SDU Identification, the company that makes our passports and driving licences, was bought by French firm Sagem Securité last year. There is no French politician who would support support the sale of such a strategic company, but in the Netherlands no-one turns a hair.
‘If you stand up for the national interest in the Netherlands, you are accused of misplaced sentiment,’ says Dick Sluimers, of pension fund ABP’s asset management arm. ‘But that is the most normal thing in the world. If you don’t think of your own interests, the others will.’
The fact that icons such as Hema, Mora snack food and Numico’s baby food are in foreign hands seen as a shame, but no more than that. But does the same feeling apply to crucial infrastructure with an important social function, such as telecommunications, banks and energy?
The Netherlands’ doors are wide open to foreign buyers, at least that is what an American government report says.
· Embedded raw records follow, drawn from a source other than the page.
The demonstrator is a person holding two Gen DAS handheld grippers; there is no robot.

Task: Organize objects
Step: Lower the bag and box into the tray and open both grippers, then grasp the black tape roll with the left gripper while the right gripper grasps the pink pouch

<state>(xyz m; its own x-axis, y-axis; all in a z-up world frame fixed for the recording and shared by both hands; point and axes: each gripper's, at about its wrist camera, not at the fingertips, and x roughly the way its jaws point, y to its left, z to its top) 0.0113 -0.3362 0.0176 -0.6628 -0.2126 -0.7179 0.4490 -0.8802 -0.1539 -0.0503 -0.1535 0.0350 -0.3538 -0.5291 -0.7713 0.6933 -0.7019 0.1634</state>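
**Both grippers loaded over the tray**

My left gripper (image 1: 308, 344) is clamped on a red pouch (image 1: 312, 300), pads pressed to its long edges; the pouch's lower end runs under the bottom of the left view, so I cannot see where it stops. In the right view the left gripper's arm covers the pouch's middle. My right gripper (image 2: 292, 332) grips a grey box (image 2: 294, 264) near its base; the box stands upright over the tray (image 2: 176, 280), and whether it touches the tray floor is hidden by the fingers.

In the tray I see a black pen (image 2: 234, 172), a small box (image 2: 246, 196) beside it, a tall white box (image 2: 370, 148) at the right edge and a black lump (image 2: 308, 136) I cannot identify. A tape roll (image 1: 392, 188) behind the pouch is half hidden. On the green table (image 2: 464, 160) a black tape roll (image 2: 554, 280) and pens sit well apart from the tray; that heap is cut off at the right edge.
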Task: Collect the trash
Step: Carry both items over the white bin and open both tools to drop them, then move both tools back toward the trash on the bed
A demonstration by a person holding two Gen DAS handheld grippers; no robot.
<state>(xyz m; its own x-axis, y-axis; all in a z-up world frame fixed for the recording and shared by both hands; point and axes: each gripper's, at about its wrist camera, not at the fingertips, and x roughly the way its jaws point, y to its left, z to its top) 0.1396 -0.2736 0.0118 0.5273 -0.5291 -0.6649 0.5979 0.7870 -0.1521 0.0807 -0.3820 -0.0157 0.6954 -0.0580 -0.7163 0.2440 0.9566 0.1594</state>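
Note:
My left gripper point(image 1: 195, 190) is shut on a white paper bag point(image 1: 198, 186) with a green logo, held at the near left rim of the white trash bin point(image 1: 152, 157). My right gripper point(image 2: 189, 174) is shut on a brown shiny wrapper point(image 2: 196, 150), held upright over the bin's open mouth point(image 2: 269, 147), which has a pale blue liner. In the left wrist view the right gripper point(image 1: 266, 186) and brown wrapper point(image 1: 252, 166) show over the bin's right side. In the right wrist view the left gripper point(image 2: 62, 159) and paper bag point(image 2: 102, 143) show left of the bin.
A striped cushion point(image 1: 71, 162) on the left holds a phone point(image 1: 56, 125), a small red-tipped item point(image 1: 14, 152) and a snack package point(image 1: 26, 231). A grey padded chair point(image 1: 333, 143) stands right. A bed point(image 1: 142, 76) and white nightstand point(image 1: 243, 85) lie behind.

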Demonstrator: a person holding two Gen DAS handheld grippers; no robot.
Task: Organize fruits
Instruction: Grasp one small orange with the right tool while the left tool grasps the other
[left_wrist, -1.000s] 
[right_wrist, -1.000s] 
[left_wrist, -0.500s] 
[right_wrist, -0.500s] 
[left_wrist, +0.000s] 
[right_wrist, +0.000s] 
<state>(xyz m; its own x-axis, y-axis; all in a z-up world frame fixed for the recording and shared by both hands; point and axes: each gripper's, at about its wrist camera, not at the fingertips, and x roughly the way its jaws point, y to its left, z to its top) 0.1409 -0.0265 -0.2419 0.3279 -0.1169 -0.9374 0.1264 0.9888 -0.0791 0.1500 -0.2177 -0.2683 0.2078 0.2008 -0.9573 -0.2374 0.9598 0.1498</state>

In almost every other country, takeovers are checked to see how desirable they are, and vetoed in ‘strategic sectors’. But in the Netherlands, everything is for sale.
The economic affairs ministry does not see this as a problem. ‘As long as the public interest is guaranteed, takeovers are not a problem.’ And, the ministry says, there are laws to make sure this is the case.
But Alfred Kleinknecht, professor of innovation at Delft University, says the Netherlands does not have to be the best behaved boy in the class.
‘Some companies are too big to fail, such as Shell and Philips’ he says. ‘The Netherlands has to be able to step in if need be. If Philips went bankrupt it would be disastrous for Eindhoven.’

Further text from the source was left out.